After Oct. 7, 2023, the Jewish community mobilized in meaningful ways. People showed up, marched, donated and demanded action. That mattered. But mobilization is not the same as infrastructure. A community that activates only after the moment arrives will almost always be reacting to decisions others have already spent years shaping.
They built systems; we built campaigns
The erosion in public opinion is not a messaging problem. It is the visible result of a structural imbalance built over decades.
For over two decades, while Jewish philanthropists funded university buildings and endowments, others funded something more consequential: professors, department chairs, curricula and student organizations trained to carry a coordinated ideology forward. Research has documented billions in foreign funding flowing into American universities, much of it unreported, with a direct correlation to rising antisemitic incidents on campus. And the system has not stayed on campus: according to JLens research recently cited by Ari Hoffnung of the Anti-Defamation League, there are now more than 75 active BDS campaigns targeting S&P 500 companies. From the lecture hall to the boardroom, the infrastructure is the same. Only the venue has changed.

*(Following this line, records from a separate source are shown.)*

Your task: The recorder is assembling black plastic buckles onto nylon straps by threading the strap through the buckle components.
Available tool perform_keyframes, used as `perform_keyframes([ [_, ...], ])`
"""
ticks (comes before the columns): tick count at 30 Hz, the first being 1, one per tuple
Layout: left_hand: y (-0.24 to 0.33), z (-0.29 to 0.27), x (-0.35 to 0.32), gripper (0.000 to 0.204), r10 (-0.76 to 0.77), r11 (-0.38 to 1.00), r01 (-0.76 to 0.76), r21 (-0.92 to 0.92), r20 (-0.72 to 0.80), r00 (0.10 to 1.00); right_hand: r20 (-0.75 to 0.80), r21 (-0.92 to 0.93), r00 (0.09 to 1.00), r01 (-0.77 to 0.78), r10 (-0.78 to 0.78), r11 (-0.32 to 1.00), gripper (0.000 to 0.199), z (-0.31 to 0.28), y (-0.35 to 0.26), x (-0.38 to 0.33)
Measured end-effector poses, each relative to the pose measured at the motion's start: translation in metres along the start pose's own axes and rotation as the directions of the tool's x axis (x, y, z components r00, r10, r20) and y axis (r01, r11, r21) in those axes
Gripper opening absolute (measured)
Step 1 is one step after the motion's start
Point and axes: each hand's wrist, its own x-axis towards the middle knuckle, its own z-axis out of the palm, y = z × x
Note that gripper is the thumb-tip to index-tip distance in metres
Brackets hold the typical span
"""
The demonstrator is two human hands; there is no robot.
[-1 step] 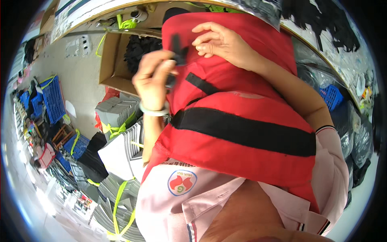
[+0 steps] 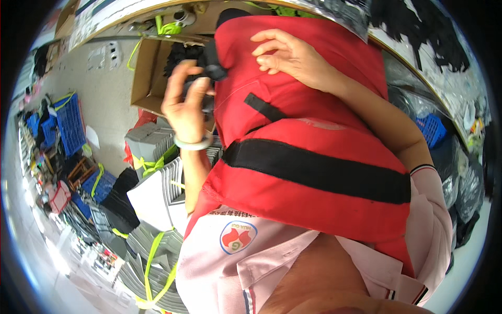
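My left hand (image 2: 184, 112) is over the near right side of an open cardboard box (image 2: 142, 78), beside the red apron (image 2: 298, 110) on my lap. Thumb and fingertips pinch a small black strip-like piece (image 2: 213, 68); motion blur hides its exact kind. Inside the box lies a heap of similar black pieces (image 2: 180, 55). Above the apron, my right hand (image 2: 293, 55) is half curled, fingers apart, with nothing in it. A short black strap (image 2: 265, 108) and a wide black band (image 2: 319, 167) cross the apron.
Stacks of grey sheets (image 2: 149, 138) tied with yellow-green strips stand at my left. Blue crates (image 2: 70, 125) are farther left on the floor. A worktable edge (image 2: 418, 70) curves past the far side and right, with black strips (image 2: 429, 31) on it. Plastic bags (image 2: 465, 178) sit at right.
My left hand has moved left with the black piece, away from the apron and toward the box. My right hand has stayed almost still.
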Motion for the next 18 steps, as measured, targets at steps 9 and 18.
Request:
perform_keyframes([
  [9,-0.016,0.019,-0.009,0.020,-0.185,0.970,0.203,-0.136,0.138,0.973,0.152,-0.184,0.975,-0.135,0.164,0.974,0.019,0.012,-0.003,0.004],
  [18,-0.038,0.088,0.006,0.038,-0.231,0.768,0.441,-0.464,0.442,0.867,0.014,-0.011,0.959,-0.282,0.282,0.959,0.016,-0.025,-0.001,-0.016],
])
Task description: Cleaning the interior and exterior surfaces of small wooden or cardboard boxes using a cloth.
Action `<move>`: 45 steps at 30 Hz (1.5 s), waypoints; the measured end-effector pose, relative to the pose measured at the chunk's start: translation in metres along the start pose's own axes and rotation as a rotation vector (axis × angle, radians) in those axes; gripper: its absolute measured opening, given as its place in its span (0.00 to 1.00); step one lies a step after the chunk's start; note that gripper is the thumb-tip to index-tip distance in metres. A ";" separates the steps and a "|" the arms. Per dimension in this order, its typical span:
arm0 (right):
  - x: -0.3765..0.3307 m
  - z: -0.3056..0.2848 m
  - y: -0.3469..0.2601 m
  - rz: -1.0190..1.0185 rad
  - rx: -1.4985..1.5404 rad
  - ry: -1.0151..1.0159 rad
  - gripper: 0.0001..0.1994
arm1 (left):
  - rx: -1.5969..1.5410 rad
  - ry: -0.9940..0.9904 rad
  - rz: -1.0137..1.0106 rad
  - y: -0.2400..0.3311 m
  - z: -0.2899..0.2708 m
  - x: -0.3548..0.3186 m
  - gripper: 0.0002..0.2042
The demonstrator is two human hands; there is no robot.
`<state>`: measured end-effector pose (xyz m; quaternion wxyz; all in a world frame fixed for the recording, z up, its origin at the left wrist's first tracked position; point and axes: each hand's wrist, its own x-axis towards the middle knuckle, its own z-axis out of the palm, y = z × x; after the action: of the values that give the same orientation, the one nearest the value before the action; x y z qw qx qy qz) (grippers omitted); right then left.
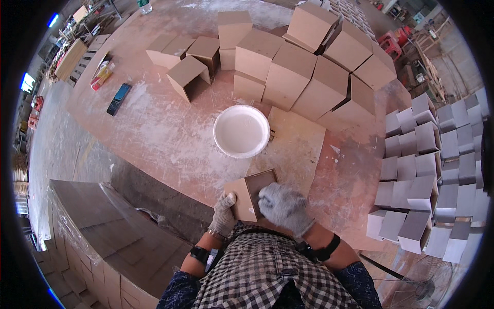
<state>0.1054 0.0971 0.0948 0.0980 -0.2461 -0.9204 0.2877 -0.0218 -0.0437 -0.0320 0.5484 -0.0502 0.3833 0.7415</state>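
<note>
Close to my body I have a brown open-sided box (241, 201), apparently of thin board, tilted with its hollow side toward the right. My left hand (224, 213), in a knitted grey-white glove, grips its left side with the thumb on the face. At the box's open edge is my right hand (285, 208), also gloved, its fingers curled inward; whatever they hold is hidden. Just beyond the box stands a round white bowl (216, 133) with whitish matter inside. A yellowish flat board (301, 139) lies beside the bowl and reaches toward the box.
Brown boxes (290, 69) are stacked at the far side of the reddish table (170, 139). A phone (119, 99) and a red-yellow packet (102, 75) lie far left. Rows of pale boxes (417, 170) stand right, near a fan (424, 286). Plastic-wrapped stock (108, 226) fills the near left.
</note>
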 end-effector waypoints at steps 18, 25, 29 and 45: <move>0.026 0.008 0.046 0.179 -0.767 -0.315 0.08 | 0.103 -0.101 -0.008 0.007 0.027 0.002 0.30; -0.010 -0.021 0.030 0.129 -0.425 -0.611 0.12 | 0.075 -0.074 -0.022 0.012 0.023 -0.002 0.30; -0.023 -0.021 0.048 0.077 -0.241 -0.372 0.10 | 0.091 -0.043 -0.031 0.014 0.026 -0.002 0.30; 0.000 0.019 0.033 -0.101 -0.608 0.112 0.13 | 0.050 -0.041 -0.026 0.003 0.006 -0.002 0.31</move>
<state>0.1128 0.1117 0.0601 0.0848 -0.2337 -0.9684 -0.0200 -0.0211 -0.0422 -0.0254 0.5668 -0.0263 0.3896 0.7254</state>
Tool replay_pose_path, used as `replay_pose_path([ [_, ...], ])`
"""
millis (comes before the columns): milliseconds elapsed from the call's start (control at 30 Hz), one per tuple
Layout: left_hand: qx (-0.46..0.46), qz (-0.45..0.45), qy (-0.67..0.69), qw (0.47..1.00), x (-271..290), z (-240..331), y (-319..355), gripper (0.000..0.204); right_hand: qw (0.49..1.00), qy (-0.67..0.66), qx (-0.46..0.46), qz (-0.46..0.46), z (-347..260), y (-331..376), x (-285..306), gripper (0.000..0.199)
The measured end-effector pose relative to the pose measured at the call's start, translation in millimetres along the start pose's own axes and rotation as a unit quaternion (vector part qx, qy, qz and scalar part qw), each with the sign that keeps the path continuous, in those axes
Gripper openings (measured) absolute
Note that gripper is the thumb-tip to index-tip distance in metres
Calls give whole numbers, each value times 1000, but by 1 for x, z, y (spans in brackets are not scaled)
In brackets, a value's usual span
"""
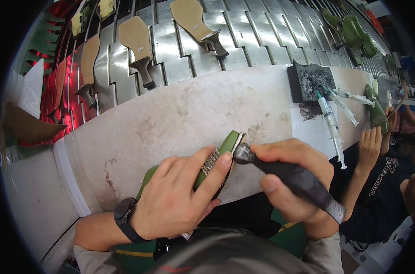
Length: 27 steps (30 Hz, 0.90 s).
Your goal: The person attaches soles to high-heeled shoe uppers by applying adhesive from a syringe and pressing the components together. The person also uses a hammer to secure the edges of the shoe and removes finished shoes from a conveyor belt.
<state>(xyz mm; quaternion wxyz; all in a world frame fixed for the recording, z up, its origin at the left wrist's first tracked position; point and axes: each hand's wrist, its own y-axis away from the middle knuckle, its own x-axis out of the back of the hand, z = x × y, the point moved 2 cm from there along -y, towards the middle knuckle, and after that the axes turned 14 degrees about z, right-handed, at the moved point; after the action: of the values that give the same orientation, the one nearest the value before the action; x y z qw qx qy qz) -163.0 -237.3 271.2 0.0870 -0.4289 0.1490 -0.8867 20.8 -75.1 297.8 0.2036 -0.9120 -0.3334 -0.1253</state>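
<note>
My left hand (180, 196) is wrapped over a green shoe (229, 141) with a sparkling studded strap (210, 162), pressing it down near the table's front edge. The toe points away from me, and the fingers hide much of the upper. In my right hand (298, 178) is a black-handled tool (294, 177), with a rounded, worn metal head and a metal end by the wrist. Its exact kind is unclear. The head rests against or very close to the right edge of the shoe's toe; I cannot tell whether it touches.
Beyond the stained white worktop (171, 118) runs a slatted metal conveyor (262, 36) bearing several tan-soled heeled shoes (135, 39). At right lie a dark block (311, 82) and several syringes (330, 123). A co-worker's hand (371, 148) is beside another green shoe (376, 114).
</note>
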Motion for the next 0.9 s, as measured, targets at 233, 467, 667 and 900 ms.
replay_pose_path([
  [233, -2, 13, -5, 1000, 3, 2, 2, 110, 999, -42, 8, -17, -16, 11, -6, 34],
  [467, 14, 0, -9, 1000, 10, 6, 6, 109, 973, -26, -217, 76, -12, -13, -6, 27],
  [667, 7, 13, -2, 1000, 14, 8, 11, 109, 998, -22, -54, -7, -31, 19, -13, 33],
  [900, 19, 11, 4, 1000, 18, 5, 10, 108, 988, 68, 131, 35, -46, 61, -44, 38],
])
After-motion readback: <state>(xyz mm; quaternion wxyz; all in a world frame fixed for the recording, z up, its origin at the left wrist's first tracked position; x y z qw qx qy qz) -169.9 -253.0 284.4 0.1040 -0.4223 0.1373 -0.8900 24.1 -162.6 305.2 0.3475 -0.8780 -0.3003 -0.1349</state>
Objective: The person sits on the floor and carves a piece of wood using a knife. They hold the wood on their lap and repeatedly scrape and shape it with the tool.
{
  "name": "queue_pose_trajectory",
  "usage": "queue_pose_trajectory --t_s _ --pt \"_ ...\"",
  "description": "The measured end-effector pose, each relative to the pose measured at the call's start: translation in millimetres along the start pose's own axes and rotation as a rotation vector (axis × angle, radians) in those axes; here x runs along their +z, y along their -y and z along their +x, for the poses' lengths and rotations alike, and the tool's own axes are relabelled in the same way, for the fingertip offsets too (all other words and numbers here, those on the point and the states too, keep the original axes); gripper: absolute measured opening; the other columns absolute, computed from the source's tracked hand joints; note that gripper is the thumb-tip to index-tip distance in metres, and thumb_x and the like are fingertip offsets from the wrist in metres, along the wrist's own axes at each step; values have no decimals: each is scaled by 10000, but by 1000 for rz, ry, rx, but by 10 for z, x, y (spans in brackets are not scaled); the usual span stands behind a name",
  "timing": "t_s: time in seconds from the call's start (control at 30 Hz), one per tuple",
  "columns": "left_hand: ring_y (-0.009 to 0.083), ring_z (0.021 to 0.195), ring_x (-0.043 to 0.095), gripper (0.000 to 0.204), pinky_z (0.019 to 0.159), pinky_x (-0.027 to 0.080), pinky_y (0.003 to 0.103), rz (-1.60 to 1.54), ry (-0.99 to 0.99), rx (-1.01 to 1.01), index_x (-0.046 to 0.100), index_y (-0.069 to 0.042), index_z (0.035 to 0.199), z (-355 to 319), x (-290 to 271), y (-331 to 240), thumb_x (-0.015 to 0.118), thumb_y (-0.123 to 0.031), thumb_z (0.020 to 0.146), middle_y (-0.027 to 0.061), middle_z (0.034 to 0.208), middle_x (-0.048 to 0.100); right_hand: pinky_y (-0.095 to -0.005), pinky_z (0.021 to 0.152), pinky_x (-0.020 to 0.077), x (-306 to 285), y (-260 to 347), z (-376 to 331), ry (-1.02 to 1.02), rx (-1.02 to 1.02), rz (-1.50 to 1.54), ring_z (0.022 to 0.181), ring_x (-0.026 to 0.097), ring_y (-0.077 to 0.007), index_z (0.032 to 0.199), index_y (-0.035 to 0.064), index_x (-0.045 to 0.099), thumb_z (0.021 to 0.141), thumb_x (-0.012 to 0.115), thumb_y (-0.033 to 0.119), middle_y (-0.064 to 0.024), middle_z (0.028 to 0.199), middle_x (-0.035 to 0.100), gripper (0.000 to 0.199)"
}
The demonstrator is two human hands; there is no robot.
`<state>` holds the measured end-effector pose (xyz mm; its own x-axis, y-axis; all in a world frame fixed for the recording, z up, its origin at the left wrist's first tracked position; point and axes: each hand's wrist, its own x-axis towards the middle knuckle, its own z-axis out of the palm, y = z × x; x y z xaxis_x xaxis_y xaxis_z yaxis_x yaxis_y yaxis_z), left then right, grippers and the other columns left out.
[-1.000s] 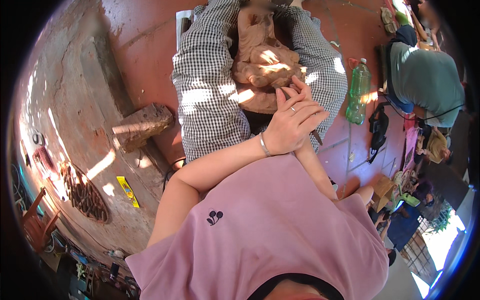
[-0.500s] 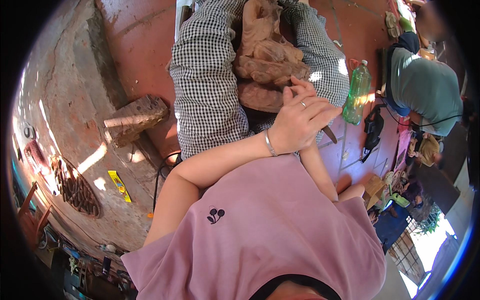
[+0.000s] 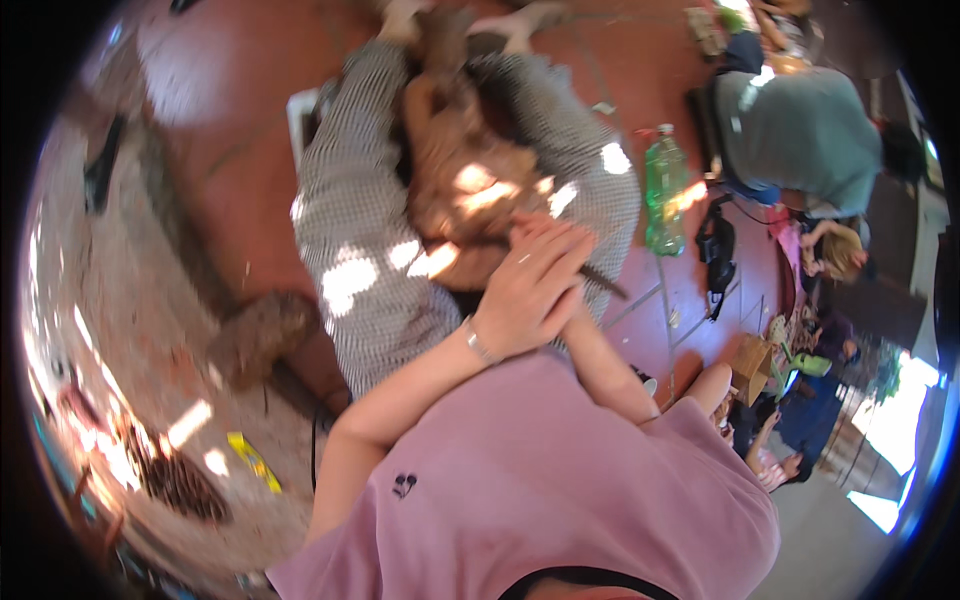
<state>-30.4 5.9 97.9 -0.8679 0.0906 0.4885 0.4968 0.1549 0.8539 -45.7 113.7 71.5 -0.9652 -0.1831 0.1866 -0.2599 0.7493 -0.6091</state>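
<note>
A brown wooden figure carving (image 3: 460, 170) lies between my thighs, its wide base toward me and patches of sunlight on it. My left hand (image 3: 530, 285), with a ring and a bracelet, crosses over my right hand (image 3: 566, 306) at the base's right edge. Both are closed together round a slim carving tool (image 3: 607, 283). One dark end of it sticks out to the right of my fingers; its other end reaches the wood. Most of my right hand is hidden under the left, and motion blurs the fingertips.
A green plastic bottle (image 3: 665, 195) stands right of my leg, beside a black bag (image 3: 716, 250). A person in a grey-green top (image 3: 800, 140) bends over at the right. On the left ledge lie a wooden block (image 3: 262, 338), a yellow packet (image 3: 254, 462) and a pile of brown rods (image 3: 180, 485).
The view has shifted, so things sit differently in the picture. The carving is turned and more of it shows, with sunlight on it. My hands stay together at its base.
</note>
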Motion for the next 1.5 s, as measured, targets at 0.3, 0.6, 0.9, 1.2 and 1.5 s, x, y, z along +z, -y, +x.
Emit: queue_pose_trajectory --t_s 0.3,0.6,0.9,1.2,1.5 --pt "463 1349 455 408 1151 325 520 395 -249 -205 555 70 1326 -228 -419 533 537 -93 952 272 1388 545 -365 703 548 -55 150 72 -93 -81 -57 898 647 -278 827 55 683 782 729 127 -83 1014 650 96" --pt "383 1399 414 515 1182 286 423 257 -194 -418 395 120 1438 -265 -312 814 491 -179 1030 269 1493 441 -361 659 542 -38 205 46 -72 -136 -135 926 588 -281 796 46 645 755 684 125 -81 924 558 97" --pt "390 1392 417 529 1171 300 430 240 -172 -384 381 115 1453 -261 -294 816 490 -190 1034 278 1499 428 -354 704 562 -18 126 -45 -14 -171 -175 1002 597 -279 831 29 676 651 673 66 -110 1059 599 185" --pt "360 1370 442 523 1171 301 416 304 -180 -352 374 115 1459 -287 -290 873 487 -171 1037 264 1474 458 -356 699 565 7 102 -65 -49 -239 -178 987 591 -281 783 4 652 683 662 90 -102 972 582 133" --pt "364 1365 445 541 1167 302 417 317 -177 -302 374 100 1466 -306 -301 957 495 -215 1043 256 1468 464 -368 658 552 14 133 -34 -54 -193 -152 877 609 -280 842 32 648 661 658 63 -97 942 590 184"
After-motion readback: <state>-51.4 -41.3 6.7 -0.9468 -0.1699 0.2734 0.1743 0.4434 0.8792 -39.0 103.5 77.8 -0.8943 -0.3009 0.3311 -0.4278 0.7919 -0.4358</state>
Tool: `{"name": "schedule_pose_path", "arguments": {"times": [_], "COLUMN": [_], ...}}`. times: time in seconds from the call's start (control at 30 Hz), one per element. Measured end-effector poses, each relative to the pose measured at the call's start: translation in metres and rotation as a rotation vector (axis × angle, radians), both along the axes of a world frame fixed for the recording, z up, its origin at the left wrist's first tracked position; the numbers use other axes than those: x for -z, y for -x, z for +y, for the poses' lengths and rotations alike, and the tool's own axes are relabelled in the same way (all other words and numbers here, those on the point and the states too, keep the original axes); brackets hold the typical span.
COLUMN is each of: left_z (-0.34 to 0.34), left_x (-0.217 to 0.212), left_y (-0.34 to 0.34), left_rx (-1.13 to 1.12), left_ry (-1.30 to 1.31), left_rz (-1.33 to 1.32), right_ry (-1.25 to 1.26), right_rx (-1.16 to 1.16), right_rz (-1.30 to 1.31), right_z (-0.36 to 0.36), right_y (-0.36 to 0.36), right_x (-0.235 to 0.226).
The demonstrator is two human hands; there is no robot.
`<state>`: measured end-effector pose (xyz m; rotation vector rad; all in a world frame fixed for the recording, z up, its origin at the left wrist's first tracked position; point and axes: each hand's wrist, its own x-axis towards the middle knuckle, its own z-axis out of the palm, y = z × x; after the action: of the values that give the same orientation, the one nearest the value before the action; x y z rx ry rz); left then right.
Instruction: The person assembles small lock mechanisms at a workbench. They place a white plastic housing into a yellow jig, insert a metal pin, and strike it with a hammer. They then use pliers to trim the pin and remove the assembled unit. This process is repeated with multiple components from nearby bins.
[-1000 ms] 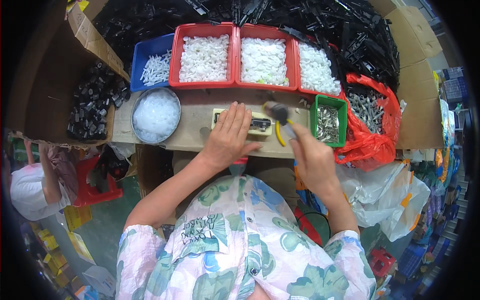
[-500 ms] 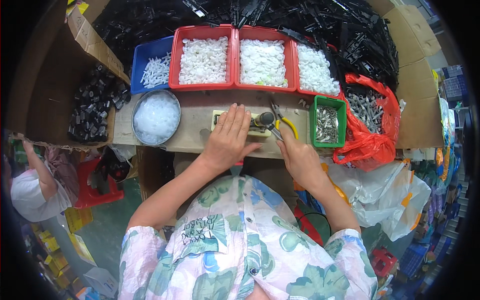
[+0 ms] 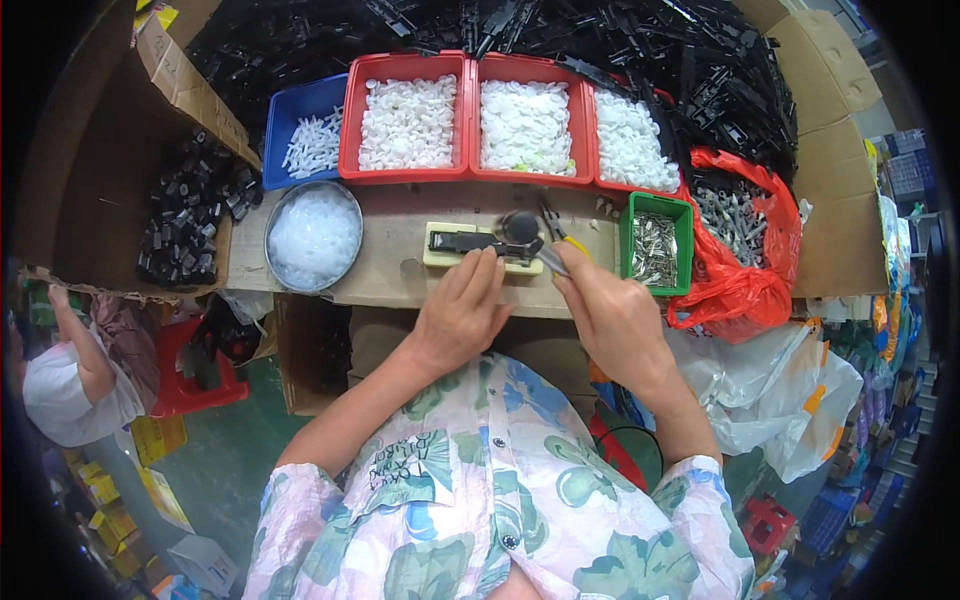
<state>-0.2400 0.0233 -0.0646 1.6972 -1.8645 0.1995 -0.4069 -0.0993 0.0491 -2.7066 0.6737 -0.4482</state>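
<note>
A cream block (image 3: 437, 258) lies on the cardboard-covered bench with a long black plastic part (image 3: 462, 241) seated in it. My left hand (image 3: 455, 318) reaches in from the near side, its fingers held together and the fingertips gripping the part's near edge. In my right hand (image 3: 622, 325) is a hammer (image 3: 521, 228), held by its metal handle. The dark round head, slightly blurred, hovers at the right end of the part; whether it touches cannot be made out. Just behind the hammer lie yellow-handled pliers (image 3: 573, 243), partly hidden by it and by my right hand.
Red bins (image 3: 473, 165) of white pieces and a blue bin (image 3: 275, 150) line the back. A metal bowl (image 3: 270, 262) sits left, a green tray (image 3: 683, 235) of metal pins right, beside a red bag (image 3: 735, 300). Black parts (image 3: 690, 70) heap behind; a cardboard box (image 3: 90, 180) flanks the left.
My left hand has drawn back toward me from over the block, uncovering the black part. The hammer head has shifted slightly, and my right hand has moved a little right and nearer.
</note>
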Motion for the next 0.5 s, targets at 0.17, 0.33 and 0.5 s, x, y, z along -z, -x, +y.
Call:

Our adversaries understood that influence requires coordinated effort across institutions, geographies and years. They built systems; we responded with campaigns. That asymmetry is not incidental. It is the result of a strategic choice: theirs to build, ours to react.
Why the cycle is hard to break
Part of this is structural. Campaigns are easier to fund. A rally, a video, a solidarity event — these produce visible, immediate proof of impact that works in a grant report or a donor appeal. Civic infrastructure takes years to show results and resists clean metrics. Organizations respond to incentives, and right now the incentives favor the visible over the durable. That is not a criticism of any single organization. It is a problem the entire funding ecosystem shares.
The coordination problem runs just as deep. When I spoke recently with lay leaders and Jewish organizations executives from coast to coast, I searched for something simple: a short list of shared civic priorities the Jewish community could present as one voice to every candidate running for office.
Adoption of the IHRA definition of antisemitism. Bubble-zone protections around houses of worship. Anti-BDS contracting rules. Clear enforcement when protests become harassment.
But with the exception of some organizational or city coalition position papers, no such document exists. More than two years after Oct. 7, with a midterm election approaching, the broad Jewish community still cannot agree on a minimum set of civic demands.
What needs to change
Meetings matter. Relationships matter. Access matters — it opens doors. But doors are not the same as leverage, and visibility is not the same as power. What matters now is not gaining entry to more rooms. It is building the local leadership, civic fluency and durable structures that shape what happens inside them.
That requires a different kind of investment: in civic training, local leadership pipelines and coordinated long-term strategy that treats influence as infrastructure rather than an event. It requires funders willing to measure success over years, not grant cycles. And it requires organizations willing to share accountability for outcomes, not just credit for activity.
Because presence without power changes nothing.
Aya Shechter is the chief programming officer of the Israeli-American Council.